> [WHAT IS NEEDED]
Reproduce the listing below exactly, except for its pictures.

*** PROVIDED MATERIAL Section Begins ***

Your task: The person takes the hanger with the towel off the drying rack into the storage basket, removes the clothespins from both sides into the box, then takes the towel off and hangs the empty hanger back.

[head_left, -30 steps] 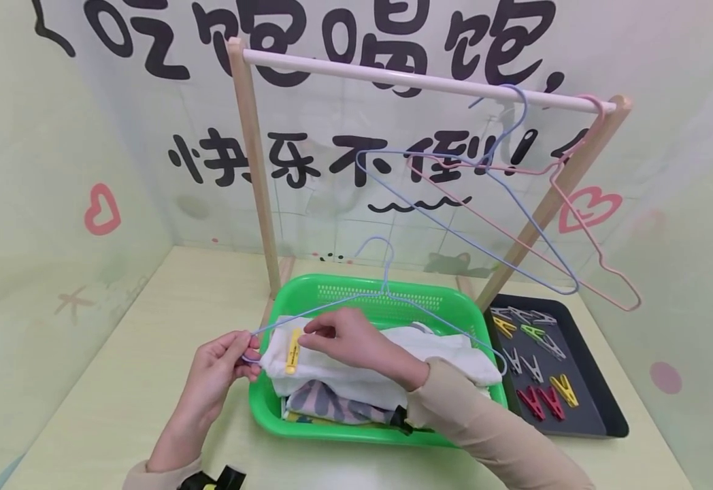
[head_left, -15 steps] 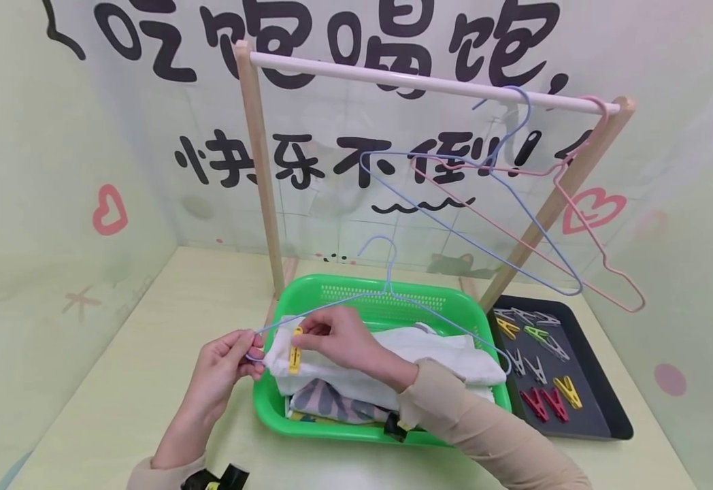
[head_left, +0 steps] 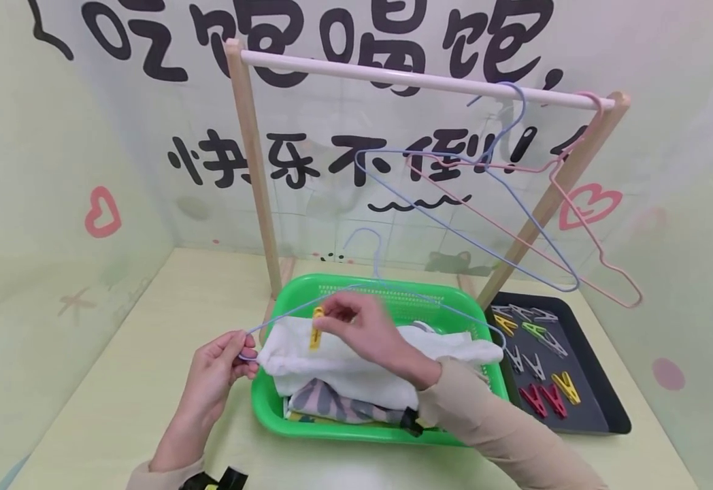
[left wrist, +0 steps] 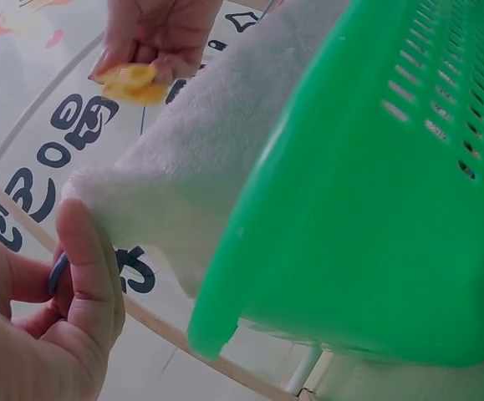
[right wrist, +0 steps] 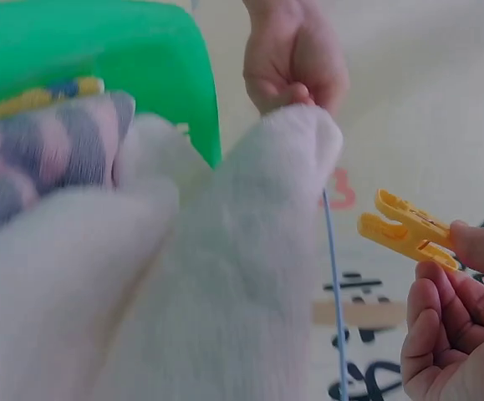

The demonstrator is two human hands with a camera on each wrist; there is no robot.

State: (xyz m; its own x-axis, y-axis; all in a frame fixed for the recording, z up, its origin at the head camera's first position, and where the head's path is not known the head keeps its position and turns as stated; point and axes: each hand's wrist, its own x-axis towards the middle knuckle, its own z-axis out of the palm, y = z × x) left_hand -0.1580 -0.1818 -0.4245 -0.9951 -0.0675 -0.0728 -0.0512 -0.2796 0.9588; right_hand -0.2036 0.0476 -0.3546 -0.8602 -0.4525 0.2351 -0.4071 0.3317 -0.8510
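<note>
My left hand (head_left: 217,364) pinches the left corner of a blue wire hanger (head_left: 301,308), whose hook points up toward the back wall. A white towel (head_left: 344,371) drapes over the hanger's lower bar, spreading above the green basket (head_left: 258,408). Between thumb and fingertips, my right hand (head_left: 365,325) holds a yellow clothespin (head_left: 316,331) in front of the towel's left part. The right wrist view shows the clothespin (right wrist: 405,227) squeezed at its handles, its tips parted and apart from the towel (right wrist: 250,234).
Behind the basket stands a rack with a white bar (head_left: 418,78), where a blue hanger (head_left: 467,238) and a pink hanger (head_left: 626,279) hang. A black tray (head_left: 604,401) at right bears several clothespins (head_left: 533,400). Patterned cloth (head_left: 326,403) lies in the basket.
My right hand has drawn the yellow clothespin away from the towel's left end, up and to the right. The held hanger has shifted slightly left and up; my left hand keeps its grip.
</note>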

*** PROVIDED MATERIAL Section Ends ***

> [RESULT OF THIS TASK]
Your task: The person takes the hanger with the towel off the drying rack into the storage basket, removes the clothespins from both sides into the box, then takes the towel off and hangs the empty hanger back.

[head_left, -30 steps] 
[head_left, -15 steps] 
[head_left, +0 steps] 
[left wrist, +0 steps] 
[right wrist, +0 steps] 

The demonstrator is two human hands with a camera on each wrist; there is no robot.

State: (xyz m; its own x-axis, y-axis; all in a frame fixed for the recording, z up, its origin at the head camera's first position, and where the head's path is not known the head keeps its position and turns as stated; point and axes: each hand's wrist, its own x-axis towards the middle knuckle, its own z-axis out of the palm, y = z × x) left_hand -0.1580 -0.1818 -0.4245 -0.9951 -0.0675 -0.0728 -0.0512 -0.2796 0.9588; right_hand -0.2036 0.0476 -0.3546 -0.8602 -0.4525 0.2351 -0.4071 0.3317 -0.8510
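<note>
My left hand (head_left: 217,364) pinches the left corner of a blue wire hanger (head_left: 301,308), whose hook points up toward the back wall. A white towel (head_left: 344,371) drapes over the hanger's lower bar, spreading above the green basket (head_left: 258,408). Between thumb and fingertips, my right hand (head_left: 365,325) holds a yellow clothespin (head_left: 316,331) in front of the towel's left part. The right wrist view shows the clothespin (right wrist: 405,227) squeezed at its handles, its tips parted and apart from the towel (right wrist: 250,234).
Behind the basket stands a rack with a white bar (head_left: 418,78), where a blue hanger (head_left: 467,238) and a pink hanger (head_left: 626,279) hang. A black tray (head_left: 604,401) at right bears several clothespins (head_left: 533,400). Patterned cloth (head_left: 326,403) lies in the basket.
My right hand has drawn the yellow clothespin away from the towel's left end, up and to the right. The held hanger has shifted slightly left and up; my left hand keeps its grip.
</note>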

The response to this exercise is finished.